冒頭酔いつぶれた夫が朦朧とした意識の中、すぐ側でヤル二人を主観で映したシーンは上手くやったなといった印象。後ろから激しくパコられて、口に人差し指をあて「しぃっ、し~~っ」と声を抑えようとするレイ子さんがたまらん。もっとも頻繁に霞がかったような画面になるので人によってはもどかしいと感じるかもしれないが。
その後もスマホの録画機能を使ったり、風呂場でイチャこく二人を隙間から覗いたり、と夫目線を意識した演出。そのせいで全体が中々見れないのだが、逆に想像を刺激されて嫌いじゃない。

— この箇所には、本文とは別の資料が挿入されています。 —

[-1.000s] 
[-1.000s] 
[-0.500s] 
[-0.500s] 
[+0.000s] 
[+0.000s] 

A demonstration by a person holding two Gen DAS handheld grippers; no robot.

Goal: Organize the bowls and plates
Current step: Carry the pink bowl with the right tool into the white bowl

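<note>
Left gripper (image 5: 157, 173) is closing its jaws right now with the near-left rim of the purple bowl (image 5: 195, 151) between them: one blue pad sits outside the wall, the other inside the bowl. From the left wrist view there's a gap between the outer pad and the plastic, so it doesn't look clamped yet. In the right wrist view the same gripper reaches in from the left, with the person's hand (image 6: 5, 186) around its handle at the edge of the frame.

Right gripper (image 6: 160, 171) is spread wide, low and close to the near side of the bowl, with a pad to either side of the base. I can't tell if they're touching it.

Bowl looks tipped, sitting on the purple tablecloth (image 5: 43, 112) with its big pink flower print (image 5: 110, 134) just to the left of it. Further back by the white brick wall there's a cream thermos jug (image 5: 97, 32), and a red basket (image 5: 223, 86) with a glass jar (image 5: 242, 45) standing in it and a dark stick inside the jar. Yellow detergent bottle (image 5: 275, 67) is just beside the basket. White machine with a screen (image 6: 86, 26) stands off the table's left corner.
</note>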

最初っから気づいていながら放置する夫。最後の出かけたフリからの忍び戻りで、夫の(やってんだろーなぁ、でも…やってないでほしいなぁ)という心情吐露がこの作品のテーマだと思う。こういう「しないで欲しい」けど「してる所を見たい」というある種矛盾した感情・願望、これに共感を示せる人なら見る価値あり。
過去これを扱った演出は(ながえスタイル以外では)自分の知る限りなかったと思う。見る人を選ぶ内容だと思うが、個人的には5☆。
追記:夫は字幕だと思いこんでいたが、そんなことは無かった。字幕は編集に手間がかかるがより感情移入しやすくなるので、そこは残念。